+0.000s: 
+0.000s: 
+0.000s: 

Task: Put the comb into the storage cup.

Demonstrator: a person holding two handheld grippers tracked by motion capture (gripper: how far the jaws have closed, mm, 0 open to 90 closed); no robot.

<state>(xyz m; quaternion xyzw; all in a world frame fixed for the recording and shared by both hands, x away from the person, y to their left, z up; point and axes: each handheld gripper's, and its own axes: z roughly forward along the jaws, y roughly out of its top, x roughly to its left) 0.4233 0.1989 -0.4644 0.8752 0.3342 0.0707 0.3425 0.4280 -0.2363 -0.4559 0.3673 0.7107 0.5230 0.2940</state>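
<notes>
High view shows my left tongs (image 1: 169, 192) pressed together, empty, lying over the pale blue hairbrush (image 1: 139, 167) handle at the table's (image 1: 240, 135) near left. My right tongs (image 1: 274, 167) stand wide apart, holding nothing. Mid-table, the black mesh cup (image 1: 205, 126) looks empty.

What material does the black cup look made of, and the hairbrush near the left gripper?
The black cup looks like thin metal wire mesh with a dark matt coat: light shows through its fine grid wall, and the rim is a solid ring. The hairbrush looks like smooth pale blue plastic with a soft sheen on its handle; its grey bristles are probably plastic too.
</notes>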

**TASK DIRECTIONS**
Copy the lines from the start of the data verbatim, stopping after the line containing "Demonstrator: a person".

**ANSWER BOX**
+0.000s: 
+0.000s: 
+0.000s: 

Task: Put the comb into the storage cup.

Demonstrator: a person holding two handheld grippers tracked by motion capture (gripper: how far the jaws have closed, mm, 0 open to 90 closed); no robot.

This is the complete answer to the exercise.